As the readers of my blog know, bulk evaluation mode (called "block computation mode" in Katmai) delivers much better performance in MDX than the cell-by-cell evaluation mode. Therefore the most important optimization technique with MDX in Analysis Services is to rewrite MDX in such a way that makes block computations possible. Easy to say, but not always easy to do. With the release of Katmai's CTP5, Microsoft published the BOL article outlining conditions when block computations are and are not possible. Chris Webb picked on this article and mentioned in his blog, that "*the list of set functions is a bit limited (where is Filter?)*". In reply I said that I didn't think that Filter function was that common inside the MDX calculations, but Greg Galloway immediatelly came up with a good example, one that involves Count(Filter(...)). This is indeed a common calculation - every time we want to know how many entities are there which satisfy certain condition. (Greg's example was to find out how many physicians performed 10 or more cases during certain time period.)

Let's build an example using Adventure Works sample cube and see how we can optimize it.

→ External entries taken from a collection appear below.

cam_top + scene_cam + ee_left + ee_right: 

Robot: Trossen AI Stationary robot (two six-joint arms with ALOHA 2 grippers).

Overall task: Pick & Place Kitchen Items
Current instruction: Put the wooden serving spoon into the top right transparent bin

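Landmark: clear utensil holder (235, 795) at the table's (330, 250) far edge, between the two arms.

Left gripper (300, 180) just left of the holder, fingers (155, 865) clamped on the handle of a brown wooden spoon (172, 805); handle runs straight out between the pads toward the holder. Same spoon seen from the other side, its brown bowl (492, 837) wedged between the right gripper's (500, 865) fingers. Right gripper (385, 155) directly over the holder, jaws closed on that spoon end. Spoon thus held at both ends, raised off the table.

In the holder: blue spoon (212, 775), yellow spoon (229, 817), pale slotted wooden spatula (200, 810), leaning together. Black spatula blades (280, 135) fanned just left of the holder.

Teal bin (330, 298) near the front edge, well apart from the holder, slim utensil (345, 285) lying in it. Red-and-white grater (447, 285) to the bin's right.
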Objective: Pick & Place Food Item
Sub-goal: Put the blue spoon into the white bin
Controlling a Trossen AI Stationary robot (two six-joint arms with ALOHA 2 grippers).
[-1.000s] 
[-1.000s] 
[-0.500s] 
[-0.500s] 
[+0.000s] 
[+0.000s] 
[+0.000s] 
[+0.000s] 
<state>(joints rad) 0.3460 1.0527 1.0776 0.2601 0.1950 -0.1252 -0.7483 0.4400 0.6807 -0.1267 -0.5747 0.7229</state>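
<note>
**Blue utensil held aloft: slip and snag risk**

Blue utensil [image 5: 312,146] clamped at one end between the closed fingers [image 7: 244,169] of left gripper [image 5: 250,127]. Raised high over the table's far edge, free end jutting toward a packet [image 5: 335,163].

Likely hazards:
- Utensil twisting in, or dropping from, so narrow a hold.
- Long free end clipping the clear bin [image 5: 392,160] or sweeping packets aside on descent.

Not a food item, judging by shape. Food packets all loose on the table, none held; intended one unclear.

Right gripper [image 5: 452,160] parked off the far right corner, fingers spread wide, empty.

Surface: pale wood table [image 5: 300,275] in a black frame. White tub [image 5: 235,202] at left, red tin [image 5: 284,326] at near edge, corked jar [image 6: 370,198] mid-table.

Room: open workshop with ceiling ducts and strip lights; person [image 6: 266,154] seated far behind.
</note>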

In Adventure Works terms, our task would be to find the number of products which had more than 5 orders placed over the Internet. Such calculation can be written as

Count(Filter([Product].[Product].[Product], [Measures].[Internet Order Quantity] > 5))

Indeed, neither in AS2005 nor in AS2008 the Filter function is optimized to work in the block computation mode, therefore the query involving this calculation will execute in the cell by cell mode:

WITH MEMBER [Measures].[High Volume Products Count] AS

Count(Filter([Product].[Product].[Product], [Measures].[Internet Order Quantity] > 5))

SELECT [Customer].[Customer Geography].[Country] ON 0

, [Date].[Calendar].[Date].MEMBERS ON 1

FROM [Adventure Works]

WHERE [Measures].[High Volume Products Count]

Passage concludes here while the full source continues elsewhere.